You may be referred to a doctor who specializes in brain and nervous system conditions, known as a neurologist.

It's a good idea to be well prepared for your appointment. Here's some information to help you get ready and know what to expect.

What you can do

  • Write down a list of concerns, making a note of when you first noticed them.
  • Bring a complete medical and family history with you if your healthcare professional doesn't already have it.
  • Write down key personal information, including any major stresses or recent life changes.
  • Make a list of all medicines, vitamins or supplements that you or your child is taking.
  • Bring photographs of any family members — living or deceased — who may have had similar symptoms.
  • Write down questions to ask your healthcare professional.
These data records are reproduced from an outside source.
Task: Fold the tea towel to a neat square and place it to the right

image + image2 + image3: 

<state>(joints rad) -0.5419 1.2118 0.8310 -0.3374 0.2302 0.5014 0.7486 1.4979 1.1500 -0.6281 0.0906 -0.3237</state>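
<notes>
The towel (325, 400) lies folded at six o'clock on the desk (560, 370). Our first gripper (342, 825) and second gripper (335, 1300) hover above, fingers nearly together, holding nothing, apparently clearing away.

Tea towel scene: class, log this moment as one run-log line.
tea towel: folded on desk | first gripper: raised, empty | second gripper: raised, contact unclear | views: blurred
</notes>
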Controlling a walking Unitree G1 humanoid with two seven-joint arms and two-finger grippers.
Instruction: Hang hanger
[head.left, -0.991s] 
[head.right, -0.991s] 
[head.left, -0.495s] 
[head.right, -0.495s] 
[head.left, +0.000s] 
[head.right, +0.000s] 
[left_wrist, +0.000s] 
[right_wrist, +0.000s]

Your time during your appointment is limited. Preparing a list of questions can help you make the most of your time. List your questions from most important to least important in case time runs out. For neurofibromatosis, some basic questions to ask include:

  • Do you suspect neurofibromatosis type 1?
  • What tests do you recommend?
  • What treatments are available?
  • How should the condition be monitored for changes?

In addition to the questions that you've prepared, don't hesitate to ask other questions that occur to you.

What to expect from your doctor

You're likely to be asked a number of questions. Being ready to answer them may allow time later to cover other points you want to address. Your healthcare professional may ask:

  • When did you first notice symptoms? Have they changed over time?
  • Is there a family history of neurofibromatosis type 1?